There’s also the problem of accurately specifying what “mopped” means in the first place, but thankfully GPT-4 already knows what mopping is. Having a friendly prior does an enormous amount of work here.
And there’s the whole inner misalignment failure thingy as well.
An LLM is still going to have essentially everything in its base distribution, the trajectories that solve very difficult problems aren’t going to be absurdly improbable, they just won’t ever be encountered by chance, without actually doing the RL. If the finger is put on the base model distribution in a sufficiently non-damaging way, it doesn’t seem impossible that a lot of concepts and attitudes from the base distribution survive even if solutions to the very difficult problems move much closer to the surface.
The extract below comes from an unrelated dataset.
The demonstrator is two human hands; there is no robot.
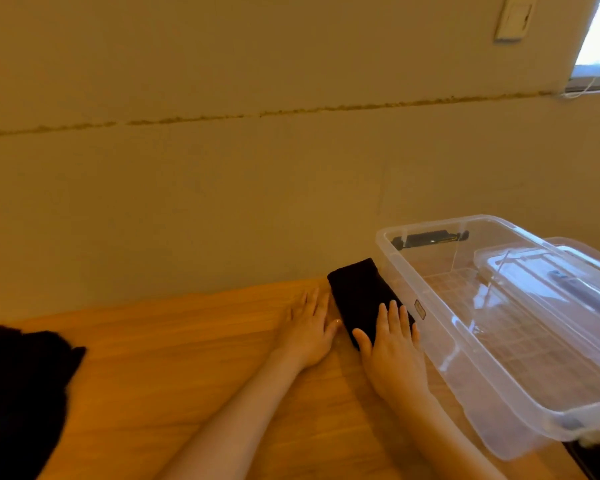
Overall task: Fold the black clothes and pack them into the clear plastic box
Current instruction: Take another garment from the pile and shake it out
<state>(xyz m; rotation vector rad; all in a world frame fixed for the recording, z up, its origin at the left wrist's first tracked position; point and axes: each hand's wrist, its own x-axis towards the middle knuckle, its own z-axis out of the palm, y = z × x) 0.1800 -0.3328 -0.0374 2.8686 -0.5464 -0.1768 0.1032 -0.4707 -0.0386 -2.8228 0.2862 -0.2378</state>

Alien mesa-optimizers might take over, but also they might not, and the base distribution is still there, even if in a somewhat distorted form.
What if it’s only 99.99% sure that it’s 99% sure? Also, in some sense levels of credence are ill-defined, and worse any abstractions of ontology in the real world will be leaky, even computation. It’s not even possible to define what “stop” means without assuming sufficient intent alignment, it’s not fundamentally more difficult to take over the reachable universe than to shut down without leaving the factory. And it also may well turn out to be possible to take over the reachable universe while also in some borderline inadmissible sense technically shutting down without leaving the factory.
Stop can be done with thermodynamics and boundaries, I think? You need to be able to address all the locations the AI is implemented and require that their energy release goes to background. Still some hairy ingredients for asymptotic alignment, but not as bad as “fetch a coffee as fast as possible without that being bad”.